XCIII

Sur ce Primauguet, mon cher Yves était sans reproche, comme il nous l’avait promis. Les officiers le traitaient avec des égards un peu particuliers à cause de sa tenue, de sa manière d’être, qui n’étaient déjà plus celles de tous les autres. Et il restait, malgré tout, au premier rang de cette rude bande dont le maître d’équipage disait avec orgueil :

« Ça, c’est moitié requin ; ça n’a pas peur. »

Il avait repris son habitude d’autrefois d’arriver le soir, à petits pas de chat, dans ma chambre, aux heures où je la lui abandonnais.

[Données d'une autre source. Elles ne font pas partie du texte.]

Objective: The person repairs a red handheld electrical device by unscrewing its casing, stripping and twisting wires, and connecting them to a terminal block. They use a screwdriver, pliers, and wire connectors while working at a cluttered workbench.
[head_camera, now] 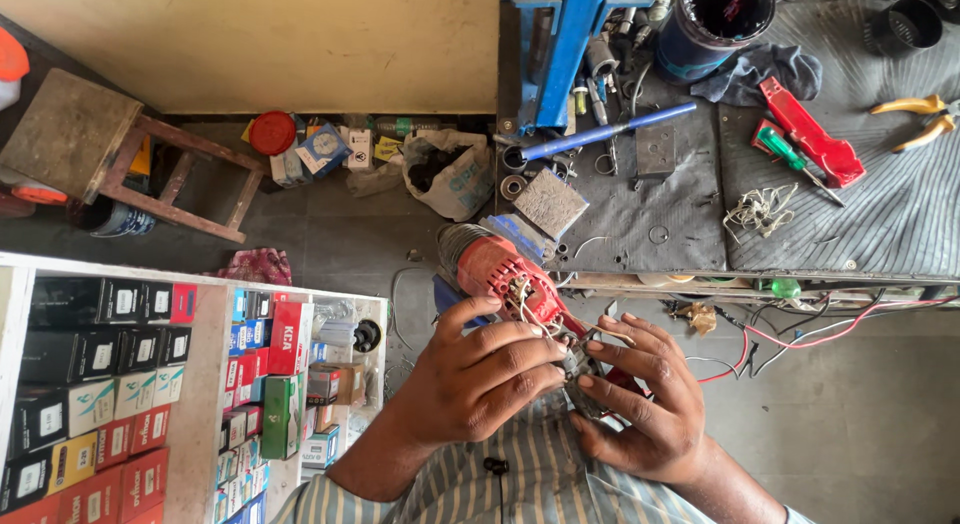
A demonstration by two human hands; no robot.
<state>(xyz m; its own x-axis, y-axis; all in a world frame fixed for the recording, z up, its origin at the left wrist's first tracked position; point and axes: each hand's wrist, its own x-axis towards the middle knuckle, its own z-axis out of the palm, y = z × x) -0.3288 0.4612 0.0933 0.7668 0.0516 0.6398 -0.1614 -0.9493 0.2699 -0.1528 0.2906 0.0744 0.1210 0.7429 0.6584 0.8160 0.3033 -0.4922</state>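
Both hands, left [480, 379] and right [640, 399], clamped on red power tool [505, 274], body angling away up-left.

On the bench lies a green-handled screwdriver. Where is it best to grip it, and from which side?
Probably grip the screwdriver at its green handle, the thick end, coming from above. It lies flat on the mat, handle toward the red tool, thin shaft pointing toward the bench edge, so the handle gives fingers the most to close around.

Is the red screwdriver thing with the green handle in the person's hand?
No, the green-handled screwdriver lies on the grey workbench mat, while both hands, left hand and right hand, hold a red power tool.
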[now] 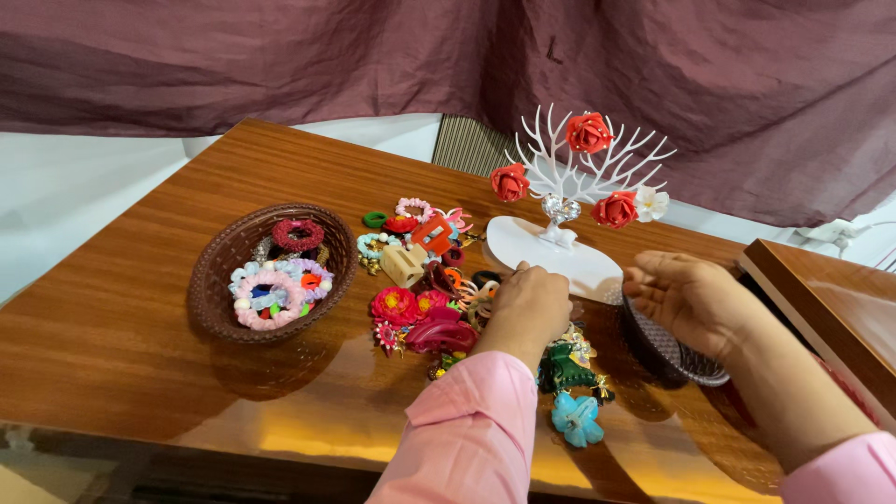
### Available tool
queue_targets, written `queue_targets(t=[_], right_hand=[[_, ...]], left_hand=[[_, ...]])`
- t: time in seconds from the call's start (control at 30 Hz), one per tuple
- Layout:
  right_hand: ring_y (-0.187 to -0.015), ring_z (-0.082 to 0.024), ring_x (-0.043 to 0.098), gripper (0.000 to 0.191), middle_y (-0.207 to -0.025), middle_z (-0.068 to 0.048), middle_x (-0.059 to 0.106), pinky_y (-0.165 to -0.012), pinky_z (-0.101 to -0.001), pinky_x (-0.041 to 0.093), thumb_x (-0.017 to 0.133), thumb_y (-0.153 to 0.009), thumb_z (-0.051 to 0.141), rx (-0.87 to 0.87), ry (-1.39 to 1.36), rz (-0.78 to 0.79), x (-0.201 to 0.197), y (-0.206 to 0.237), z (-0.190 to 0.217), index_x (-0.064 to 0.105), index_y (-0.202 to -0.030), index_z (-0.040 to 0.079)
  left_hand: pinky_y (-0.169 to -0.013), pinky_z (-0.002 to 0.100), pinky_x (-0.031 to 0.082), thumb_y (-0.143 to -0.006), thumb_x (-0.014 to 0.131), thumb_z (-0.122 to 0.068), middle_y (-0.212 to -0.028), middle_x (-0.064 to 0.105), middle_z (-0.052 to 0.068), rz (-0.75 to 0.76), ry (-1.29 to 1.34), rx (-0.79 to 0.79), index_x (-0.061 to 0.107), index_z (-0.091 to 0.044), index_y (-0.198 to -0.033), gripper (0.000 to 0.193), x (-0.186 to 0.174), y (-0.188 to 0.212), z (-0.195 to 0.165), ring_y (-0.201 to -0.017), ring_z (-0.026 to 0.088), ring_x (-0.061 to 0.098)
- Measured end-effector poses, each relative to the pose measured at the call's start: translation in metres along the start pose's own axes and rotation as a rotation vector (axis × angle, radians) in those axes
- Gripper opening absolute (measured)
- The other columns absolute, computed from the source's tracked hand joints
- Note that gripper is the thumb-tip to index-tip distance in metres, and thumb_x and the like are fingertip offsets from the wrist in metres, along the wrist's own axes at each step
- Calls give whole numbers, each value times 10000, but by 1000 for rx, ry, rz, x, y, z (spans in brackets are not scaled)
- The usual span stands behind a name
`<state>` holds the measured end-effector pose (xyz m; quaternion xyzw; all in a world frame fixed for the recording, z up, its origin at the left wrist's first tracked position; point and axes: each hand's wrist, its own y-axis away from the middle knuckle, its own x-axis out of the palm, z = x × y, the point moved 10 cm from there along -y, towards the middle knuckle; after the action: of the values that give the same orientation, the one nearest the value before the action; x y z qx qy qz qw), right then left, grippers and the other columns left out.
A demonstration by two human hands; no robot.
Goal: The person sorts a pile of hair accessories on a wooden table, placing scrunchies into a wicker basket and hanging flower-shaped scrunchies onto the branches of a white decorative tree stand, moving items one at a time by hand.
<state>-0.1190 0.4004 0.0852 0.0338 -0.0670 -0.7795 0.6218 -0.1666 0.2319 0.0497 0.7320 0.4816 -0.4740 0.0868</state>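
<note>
At the centre of the frame, slightly low, the left hand [530,303] rests knuckles-up on the heap of hair accessories [439,299] spread over the wooden table [121,336]. Its fingers are curled down into the pile, close to the front edge of the white base [551,257] of the stand; what they pinch, if anything, is hidden under the hand, so I cannot tell its grip. To the right of centre, the right hand [691,297] hovers palm-up with fingers loosely curved and nothing in it, above the rim of a dark woven basket [667,355] that sits partly under the wrist. Both arms wear pink sleeves.

Above the hands, in the upper middle of the frame, stands a white branching tree stand [583,168] with red fabric roses [589,132] and one white flower [651,203] hung on its twigs. At the left of the frame an oval brown wicker basket [210,299] holds scrunchies in pink, lilac and red. Near the lower middle, just beside the left forearm, lie a dark green claw clip [563,369] and a light blue flower clip [576,420]. A maroon curtain [280,56] fills the top of the frame.
</note>
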Motion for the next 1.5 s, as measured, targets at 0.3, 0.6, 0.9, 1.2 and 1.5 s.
queue_targets(t=[0.3,0.6,0.9,1.2,1.5], right_hand=[[-855,-135,633,258,-966,-40,679,-763,-301,512,633,-948,134,-55,157,-41,60,55,-25,610,-1193,56],[-839,-95,599,215,-991,-46,696,-736,-268,479,688,-969,118,-269,418,-157,57,74,-59,702,-1159,18],[-1127,-144,634,479,-1257,-91,664,-935,-296,516,727,-903,134,-472,534,-120,82,103,-69,572,-1337,3],[-979,-117,652,315,-1115,-66,713,-861,-267,535,694,-977,133,-405,381,-212,62,93,-87,642,-1255,-7],[-874,-117,653,321,-1006,-80,719,-762,-268,512,681,-983,180,-324,765,-230,57,25,-55,689,-1271,37]], left_hand=[[-1010,517,434,-822,699,-142,-1136,682,198,-55,92,-115,757,-53,-1021,226,-30,35,-3,-1225,375,560],[-1122,472,385,-797,630,-30,-1174,681,197,-509,78,-133,722,-12,-1039,259,-103,104,21,-1326,442,487],[-1211,523,286,-885,615,-129,-1374,604,220,-654,43,-133,717,-38,-1079,238,-118,149,32,-1437,438,410],[-1177,534,330,-945,592,-212,-1364,609,248,-714,54,-117,672,-24,-1202,329,-106,160,49,-1401,481,444],[-1171,537,370,-960,576,-204,-1346,632,247,-696,59,-118,671,-17,-1180,304,-104,158,52,-1382,473,487]])
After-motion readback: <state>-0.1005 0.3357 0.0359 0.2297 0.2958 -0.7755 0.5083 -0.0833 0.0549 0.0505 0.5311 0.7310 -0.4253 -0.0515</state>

Il s’installait à lire mes livres ou mes papiers, sachant bien qu’il avait permission de tout regarder ; il apprenait à comprendre les cartes marines, s’amusait à y marquer des points et à y mesurer des distances. Très souvent, il écrivait à sa femme, et il arrivait que ses petites lettres, interrompues par la manœuvre, restaient à courir parmi les miennes. J’en trouvai une un jour qui était destinée sans doute à partir sous double enveloppe, et sur laquelle il avait mis cette adresse drôle :

À Madame Marie Kermadec,

Chez ses parents, à Trémeulé en Toulven, pays de Bretagne,

commune des loups, paroisse des écureuils, à droite,

sous le plus gros chêne.

On avait peine à se représenter ce grand Yves écrivant de ces choses de petit enfant.

C’était sa première longue absence depuis son mariage. De loin, il se mettait à songer beaucoup à cette jeune femme qui avait déjà tant souffert par lui, et qui l’avait tant aimé ; maintenant elle lui apparaissait, au fond de ce lointain, sous un aspect nouveau.